Emilia Masci, Giuseppe Faillace, Mauro Longoni

Abstract

Laparoscopic cholecystectomy is the first-choice treatment for symptomatic cholelithiasis. Though generally safe, this procedure is not without complications, with bleeding the most frequent cause of conversion to open cholecystectomy. Oxidized regenerated cellulose (ORC) added to conventional hemostatic strategies, is widely used to control bleeding during surgery despite limited evidence supporting its use. This retrospective study analyzed patients undergoing laparoscopic cholecystectomy in an Italian center over a 16-month period, between October 2014 and February 2016, who experienced uncontrollable bleeding despite the use of conventional hemostatic strategies, requiring the addition of ORC gauze (Emosist®). Of the 530 patients who underwent laparoscopic cholecystectomy, 24 (4.5%) had uncontrollable bleeding from the liver bed.
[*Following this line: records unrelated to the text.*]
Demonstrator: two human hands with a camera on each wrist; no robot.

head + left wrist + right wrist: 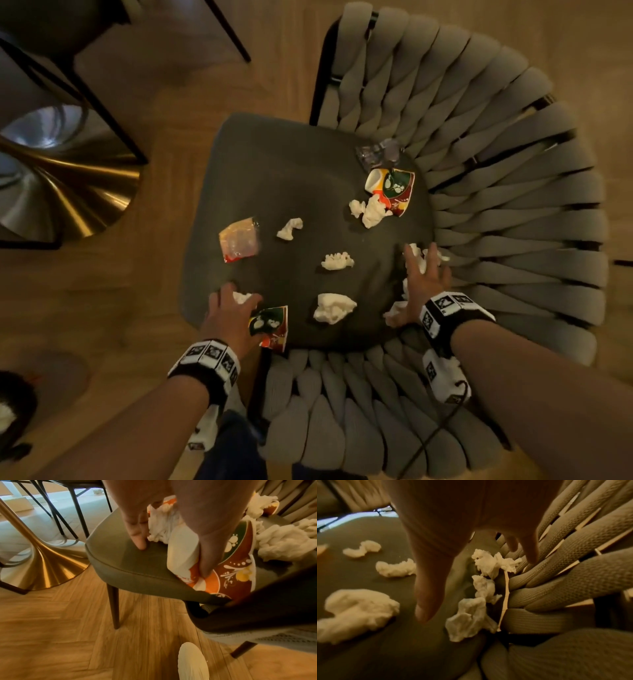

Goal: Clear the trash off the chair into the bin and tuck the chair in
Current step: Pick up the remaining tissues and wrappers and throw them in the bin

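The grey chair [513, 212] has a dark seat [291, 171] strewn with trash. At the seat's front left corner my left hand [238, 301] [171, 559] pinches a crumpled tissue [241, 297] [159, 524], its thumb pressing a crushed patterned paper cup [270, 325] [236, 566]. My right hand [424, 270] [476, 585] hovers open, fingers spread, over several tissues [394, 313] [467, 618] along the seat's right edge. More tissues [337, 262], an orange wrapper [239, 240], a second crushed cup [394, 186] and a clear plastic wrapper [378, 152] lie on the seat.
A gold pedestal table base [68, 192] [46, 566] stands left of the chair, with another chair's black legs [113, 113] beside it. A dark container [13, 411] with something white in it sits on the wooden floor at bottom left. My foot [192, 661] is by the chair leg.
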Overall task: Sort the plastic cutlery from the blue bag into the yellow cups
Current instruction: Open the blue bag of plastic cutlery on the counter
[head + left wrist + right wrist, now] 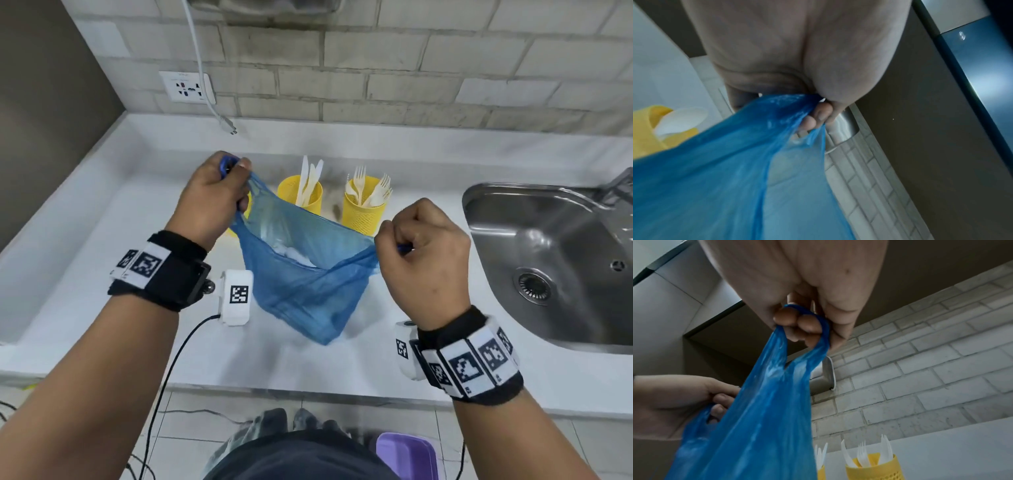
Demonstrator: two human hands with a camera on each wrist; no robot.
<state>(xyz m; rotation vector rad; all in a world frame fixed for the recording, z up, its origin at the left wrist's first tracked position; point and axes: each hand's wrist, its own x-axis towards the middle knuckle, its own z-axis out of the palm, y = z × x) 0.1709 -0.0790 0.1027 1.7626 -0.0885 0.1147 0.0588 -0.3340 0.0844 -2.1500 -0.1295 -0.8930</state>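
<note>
A person stands at a white counter (85, 308), holding a blue bag (301, 274) up by its two handles, so it hangs just above the counter.

At the left, the left hand (212, 198) is clenched around one handle loop, the thin film bunched between curled fingers (819, 113). The bag's mouth is stretched open between the hands. The film is soft, see-through and crumpled, and it sags in a loose point, which suggests it is very light. A pale shape shows inside; whether cutlery remains there is unclear. The handles look like the surest place to hold it, since the slick film would likely slip or tear if pinched elsewhere.

Behind the bag stand yellow cups: one (301, 195) holds white plastic knives, another (363, 209) holds white forks, stiff and light. A third, at far left, is mostly hidden.

At the right, the right hand (424, 250) grips the other handle, looped over its fingers (807, 324). A steel sink (548, 260) lies beyond.
</note>
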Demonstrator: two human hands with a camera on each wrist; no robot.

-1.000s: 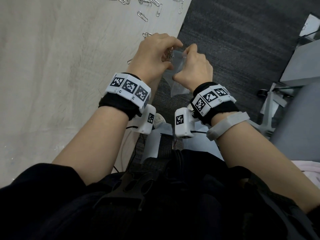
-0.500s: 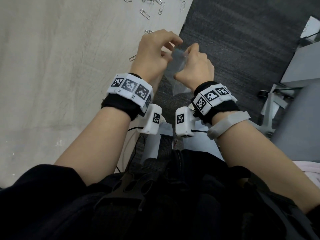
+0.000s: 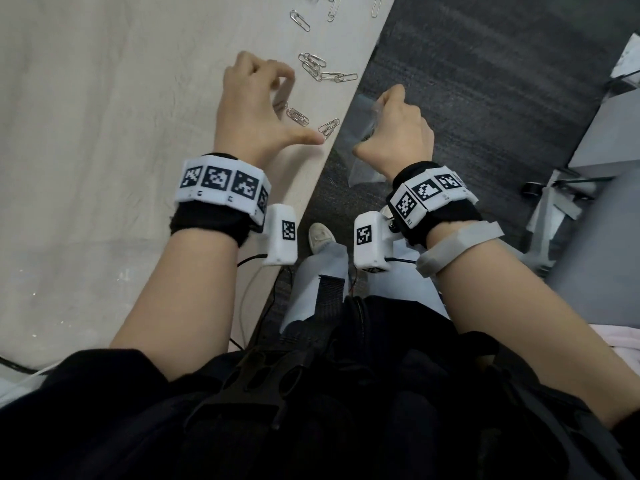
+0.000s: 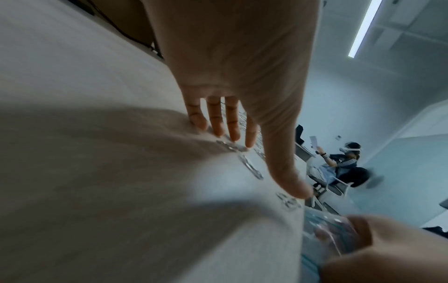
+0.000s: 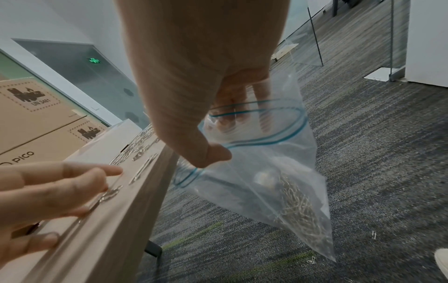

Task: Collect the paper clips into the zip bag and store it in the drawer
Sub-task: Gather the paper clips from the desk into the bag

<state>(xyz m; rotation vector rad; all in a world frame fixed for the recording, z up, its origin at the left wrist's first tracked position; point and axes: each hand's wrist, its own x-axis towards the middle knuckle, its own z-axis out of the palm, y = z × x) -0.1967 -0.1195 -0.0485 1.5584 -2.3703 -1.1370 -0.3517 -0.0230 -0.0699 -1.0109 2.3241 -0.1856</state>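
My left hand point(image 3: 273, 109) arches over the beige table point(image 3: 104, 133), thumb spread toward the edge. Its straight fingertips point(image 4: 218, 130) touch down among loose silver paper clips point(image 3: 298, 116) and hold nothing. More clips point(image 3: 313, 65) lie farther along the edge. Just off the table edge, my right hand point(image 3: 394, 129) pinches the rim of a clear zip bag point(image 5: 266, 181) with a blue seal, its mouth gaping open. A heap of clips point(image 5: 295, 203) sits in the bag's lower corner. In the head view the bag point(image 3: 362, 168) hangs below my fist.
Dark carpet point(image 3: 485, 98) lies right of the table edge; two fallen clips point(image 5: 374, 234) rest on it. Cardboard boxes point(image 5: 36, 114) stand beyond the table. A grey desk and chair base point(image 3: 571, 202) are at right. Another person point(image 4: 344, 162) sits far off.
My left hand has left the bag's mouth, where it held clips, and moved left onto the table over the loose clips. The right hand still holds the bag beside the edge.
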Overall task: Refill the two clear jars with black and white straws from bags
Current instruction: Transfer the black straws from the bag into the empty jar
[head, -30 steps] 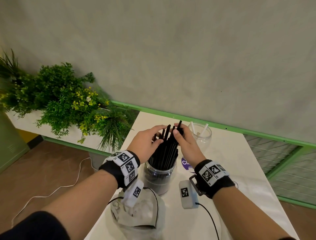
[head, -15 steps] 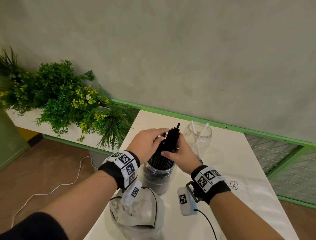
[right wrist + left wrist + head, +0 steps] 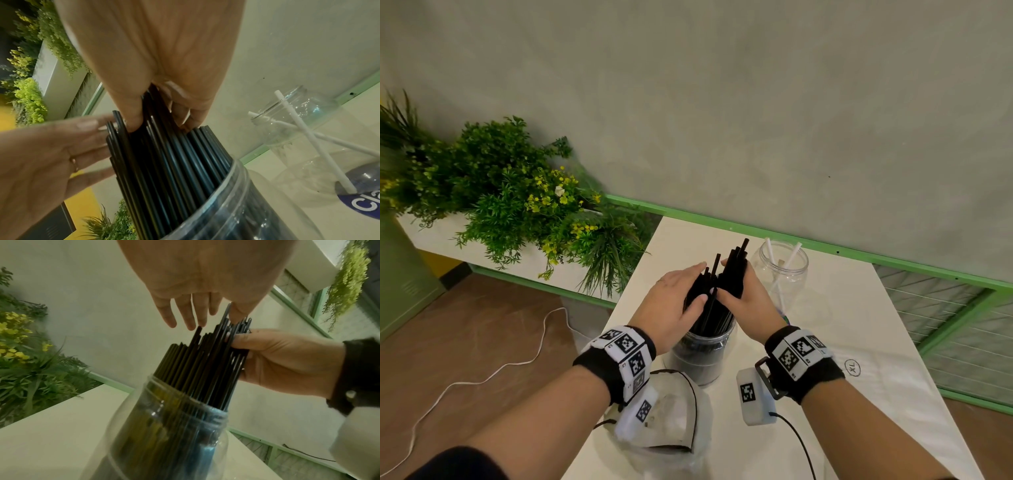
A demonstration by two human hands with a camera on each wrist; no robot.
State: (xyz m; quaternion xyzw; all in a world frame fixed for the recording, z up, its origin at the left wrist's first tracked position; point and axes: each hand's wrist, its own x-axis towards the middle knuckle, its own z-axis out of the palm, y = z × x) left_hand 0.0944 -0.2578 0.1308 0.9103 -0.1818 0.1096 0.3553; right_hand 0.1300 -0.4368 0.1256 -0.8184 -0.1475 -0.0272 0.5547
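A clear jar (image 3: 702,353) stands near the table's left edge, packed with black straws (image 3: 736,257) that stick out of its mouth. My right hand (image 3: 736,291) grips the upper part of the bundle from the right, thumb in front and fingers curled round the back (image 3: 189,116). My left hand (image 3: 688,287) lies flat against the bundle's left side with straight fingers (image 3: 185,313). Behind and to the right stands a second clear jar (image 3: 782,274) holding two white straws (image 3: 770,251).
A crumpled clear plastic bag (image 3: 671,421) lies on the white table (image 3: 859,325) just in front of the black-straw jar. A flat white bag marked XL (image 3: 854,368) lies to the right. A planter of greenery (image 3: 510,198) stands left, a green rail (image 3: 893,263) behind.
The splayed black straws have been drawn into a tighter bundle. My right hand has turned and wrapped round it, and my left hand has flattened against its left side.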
Of these, 62.5% had acute cholecystitis and 33.3% chronic cholecystitis; 1 patient was diagnosed with gallbladder carcinoma, postoperatively. Most patients had comorbidities, 16.7% had liver cirrhosis, and 37.5% used oral anticoagulants. The application of ORC rapidly controlled bleeding in all patients. Patients were discharged after a mean duration of 2.2 days. ORC was easy to use and well tolerated. Bleeding complications remain a relevant issue in laparoscopic cholecystectomy. ORC was able to promptly stop bleeding not adequately controlled by conventional methods and appears, therefore, to be a useful hemostat.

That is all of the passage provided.